YOUR TASK => Your answer must consist of exactly the lines below, starting with the line with "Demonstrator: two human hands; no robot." and going on through the line with "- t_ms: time", and nothing else.

╭─ DATA SHOWN

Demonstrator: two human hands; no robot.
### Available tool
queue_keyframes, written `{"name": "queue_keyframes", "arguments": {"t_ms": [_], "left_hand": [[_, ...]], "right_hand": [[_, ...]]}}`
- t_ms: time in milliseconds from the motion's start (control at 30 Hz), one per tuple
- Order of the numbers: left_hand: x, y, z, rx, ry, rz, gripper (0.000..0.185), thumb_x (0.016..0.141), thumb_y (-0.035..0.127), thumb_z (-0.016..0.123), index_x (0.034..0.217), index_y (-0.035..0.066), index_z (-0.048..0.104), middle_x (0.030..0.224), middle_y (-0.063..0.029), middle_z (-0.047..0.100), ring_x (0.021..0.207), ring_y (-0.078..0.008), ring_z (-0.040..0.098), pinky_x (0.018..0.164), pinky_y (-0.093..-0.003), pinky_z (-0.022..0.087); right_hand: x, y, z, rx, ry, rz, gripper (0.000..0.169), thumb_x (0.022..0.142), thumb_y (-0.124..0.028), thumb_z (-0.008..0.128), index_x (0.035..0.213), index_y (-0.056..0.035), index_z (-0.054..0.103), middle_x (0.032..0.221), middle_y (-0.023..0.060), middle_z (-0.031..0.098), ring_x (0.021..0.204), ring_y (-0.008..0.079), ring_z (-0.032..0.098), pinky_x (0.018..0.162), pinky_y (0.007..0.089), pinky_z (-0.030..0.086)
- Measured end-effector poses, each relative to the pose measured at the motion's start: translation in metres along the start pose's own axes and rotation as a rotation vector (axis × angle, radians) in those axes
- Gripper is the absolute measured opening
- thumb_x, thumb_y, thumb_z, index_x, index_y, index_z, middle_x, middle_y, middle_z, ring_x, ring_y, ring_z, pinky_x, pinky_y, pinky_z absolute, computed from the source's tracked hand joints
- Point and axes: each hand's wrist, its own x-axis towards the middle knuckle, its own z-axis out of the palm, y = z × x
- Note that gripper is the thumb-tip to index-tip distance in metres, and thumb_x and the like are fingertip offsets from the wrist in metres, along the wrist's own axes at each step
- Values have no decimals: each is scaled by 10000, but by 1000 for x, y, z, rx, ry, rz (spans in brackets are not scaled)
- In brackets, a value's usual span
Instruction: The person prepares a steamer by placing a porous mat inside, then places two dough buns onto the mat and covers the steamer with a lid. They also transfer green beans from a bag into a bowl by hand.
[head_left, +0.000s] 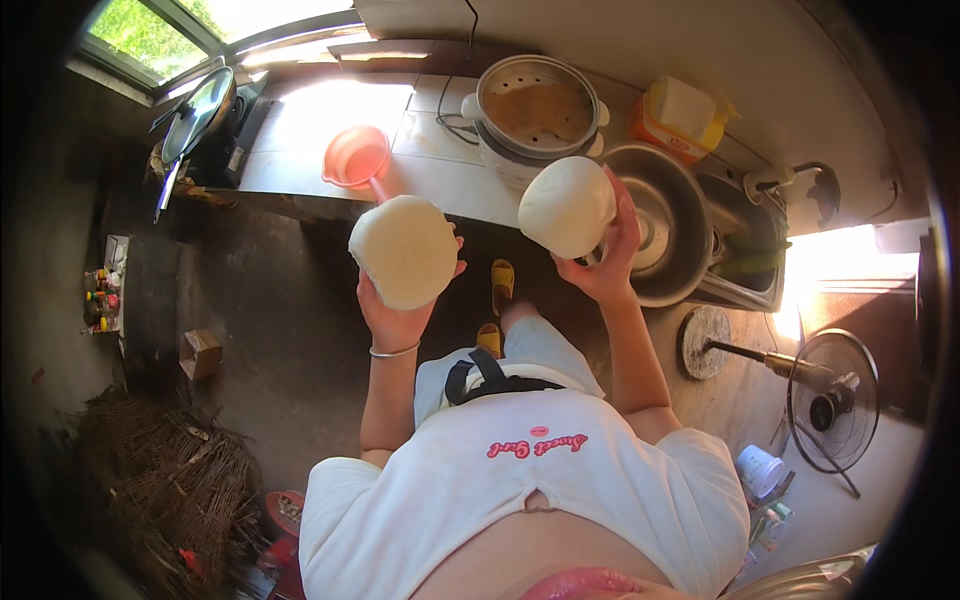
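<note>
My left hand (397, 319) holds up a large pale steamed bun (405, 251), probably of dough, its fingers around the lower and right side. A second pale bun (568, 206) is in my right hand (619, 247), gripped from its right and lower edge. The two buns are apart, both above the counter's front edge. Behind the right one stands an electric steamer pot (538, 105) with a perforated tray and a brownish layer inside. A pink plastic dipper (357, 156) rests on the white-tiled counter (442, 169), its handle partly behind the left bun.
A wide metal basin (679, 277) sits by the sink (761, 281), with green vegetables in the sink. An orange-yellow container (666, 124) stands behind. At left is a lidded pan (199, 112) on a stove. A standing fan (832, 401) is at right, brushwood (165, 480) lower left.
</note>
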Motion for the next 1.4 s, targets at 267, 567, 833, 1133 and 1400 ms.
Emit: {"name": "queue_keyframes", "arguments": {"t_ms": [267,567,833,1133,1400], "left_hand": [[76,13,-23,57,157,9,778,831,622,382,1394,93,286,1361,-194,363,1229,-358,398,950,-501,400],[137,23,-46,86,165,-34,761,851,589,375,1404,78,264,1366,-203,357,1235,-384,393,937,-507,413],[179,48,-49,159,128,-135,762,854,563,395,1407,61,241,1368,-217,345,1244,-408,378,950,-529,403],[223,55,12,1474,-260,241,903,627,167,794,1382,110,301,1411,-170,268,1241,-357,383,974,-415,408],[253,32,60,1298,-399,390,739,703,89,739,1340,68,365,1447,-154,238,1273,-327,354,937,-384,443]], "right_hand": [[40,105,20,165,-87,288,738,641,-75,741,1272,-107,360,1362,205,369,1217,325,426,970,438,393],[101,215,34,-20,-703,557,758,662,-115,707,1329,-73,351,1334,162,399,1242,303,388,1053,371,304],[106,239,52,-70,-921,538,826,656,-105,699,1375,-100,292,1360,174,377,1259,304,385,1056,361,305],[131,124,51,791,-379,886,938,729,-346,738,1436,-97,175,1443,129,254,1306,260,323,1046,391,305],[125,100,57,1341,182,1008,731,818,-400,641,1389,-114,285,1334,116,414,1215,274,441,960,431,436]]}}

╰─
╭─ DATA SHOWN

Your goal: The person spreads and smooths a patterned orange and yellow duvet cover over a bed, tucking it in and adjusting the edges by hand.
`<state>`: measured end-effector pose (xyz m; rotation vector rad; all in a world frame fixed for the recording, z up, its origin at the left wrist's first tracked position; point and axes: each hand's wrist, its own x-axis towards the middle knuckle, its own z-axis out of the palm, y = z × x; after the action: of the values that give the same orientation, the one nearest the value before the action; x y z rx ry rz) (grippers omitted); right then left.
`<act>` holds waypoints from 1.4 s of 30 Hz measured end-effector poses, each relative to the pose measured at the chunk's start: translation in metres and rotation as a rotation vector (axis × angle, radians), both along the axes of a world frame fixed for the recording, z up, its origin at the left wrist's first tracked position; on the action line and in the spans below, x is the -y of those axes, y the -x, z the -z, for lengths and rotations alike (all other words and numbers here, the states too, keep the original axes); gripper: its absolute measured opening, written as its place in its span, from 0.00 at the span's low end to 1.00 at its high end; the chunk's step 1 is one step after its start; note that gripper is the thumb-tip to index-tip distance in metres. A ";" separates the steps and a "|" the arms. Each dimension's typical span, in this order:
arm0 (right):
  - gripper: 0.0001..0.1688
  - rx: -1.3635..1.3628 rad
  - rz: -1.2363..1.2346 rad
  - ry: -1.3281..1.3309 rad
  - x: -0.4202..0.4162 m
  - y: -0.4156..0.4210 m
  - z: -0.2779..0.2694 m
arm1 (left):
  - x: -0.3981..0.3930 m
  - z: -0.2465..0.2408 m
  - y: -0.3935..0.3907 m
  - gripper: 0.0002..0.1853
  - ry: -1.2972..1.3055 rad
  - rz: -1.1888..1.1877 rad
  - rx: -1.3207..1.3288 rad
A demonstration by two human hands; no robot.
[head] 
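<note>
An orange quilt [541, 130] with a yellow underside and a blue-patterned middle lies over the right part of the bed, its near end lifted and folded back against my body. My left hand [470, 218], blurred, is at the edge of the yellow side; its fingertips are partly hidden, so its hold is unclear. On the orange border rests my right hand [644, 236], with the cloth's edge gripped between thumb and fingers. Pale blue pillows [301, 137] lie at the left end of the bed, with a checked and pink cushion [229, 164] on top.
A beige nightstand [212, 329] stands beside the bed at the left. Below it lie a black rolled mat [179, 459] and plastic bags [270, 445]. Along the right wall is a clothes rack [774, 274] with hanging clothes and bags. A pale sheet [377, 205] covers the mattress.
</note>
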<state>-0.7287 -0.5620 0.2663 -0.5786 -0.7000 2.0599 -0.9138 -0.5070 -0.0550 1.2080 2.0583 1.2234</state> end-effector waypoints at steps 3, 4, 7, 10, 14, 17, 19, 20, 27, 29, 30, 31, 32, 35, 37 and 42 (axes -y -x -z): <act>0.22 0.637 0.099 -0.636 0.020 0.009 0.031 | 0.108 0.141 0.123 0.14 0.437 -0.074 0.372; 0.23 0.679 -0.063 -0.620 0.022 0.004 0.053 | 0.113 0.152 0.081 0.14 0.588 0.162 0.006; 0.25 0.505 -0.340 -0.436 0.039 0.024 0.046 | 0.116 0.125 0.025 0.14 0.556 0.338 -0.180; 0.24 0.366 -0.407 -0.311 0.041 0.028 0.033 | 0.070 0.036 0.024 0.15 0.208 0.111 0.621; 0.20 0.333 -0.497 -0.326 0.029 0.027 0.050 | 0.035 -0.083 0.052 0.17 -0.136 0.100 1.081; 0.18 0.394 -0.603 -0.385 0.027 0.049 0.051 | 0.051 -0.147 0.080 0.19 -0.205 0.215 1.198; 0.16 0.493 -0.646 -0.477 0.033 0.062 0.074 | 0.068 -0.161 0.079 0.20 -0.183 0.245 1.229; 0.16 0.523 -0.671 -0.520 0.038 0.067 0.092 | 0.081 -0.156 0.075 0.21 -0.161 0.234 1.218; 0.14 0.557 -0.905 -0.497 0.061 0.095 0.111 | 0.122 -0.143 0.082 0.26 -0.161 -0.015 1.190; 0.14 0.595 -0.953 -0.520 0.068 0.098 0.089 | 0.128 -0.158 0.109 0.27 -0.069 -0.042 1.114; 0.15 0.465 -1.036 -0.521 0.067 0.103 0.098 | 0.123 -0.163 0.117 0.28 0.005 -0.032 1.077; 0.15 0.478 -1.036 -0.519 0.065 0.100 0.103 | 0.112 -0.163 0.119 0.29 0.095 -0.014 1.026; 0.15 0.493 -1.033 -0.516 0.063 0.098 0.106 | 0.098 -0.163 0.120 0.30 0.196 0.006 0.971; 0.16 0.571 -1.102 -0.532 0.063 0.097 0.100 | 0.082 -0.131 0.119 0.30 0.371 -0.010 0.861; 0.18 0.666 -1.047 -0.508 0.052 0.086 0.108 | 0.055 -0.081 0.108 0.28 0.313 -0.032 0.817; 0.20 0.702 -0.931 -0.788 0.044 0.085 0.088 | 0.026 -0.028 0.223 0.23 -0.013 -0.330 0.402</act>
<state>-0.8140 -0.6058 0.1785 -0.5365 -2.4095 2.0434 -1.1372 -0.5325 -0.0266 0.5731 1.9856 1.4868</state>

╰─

ANSWER FOR THE TASK =>
Demonstrator: two human hands; no robot.
### Available tool
queue_keyframes, written `{"name": "queue_keyframes", "arguments": {"t_ms": [_], "left_hand": [[_, ...]], "right_hand": [[_, ...]]}}`
- t_ms: time in milliseconds from the motion's start (control at 30 Hz), one per tuple

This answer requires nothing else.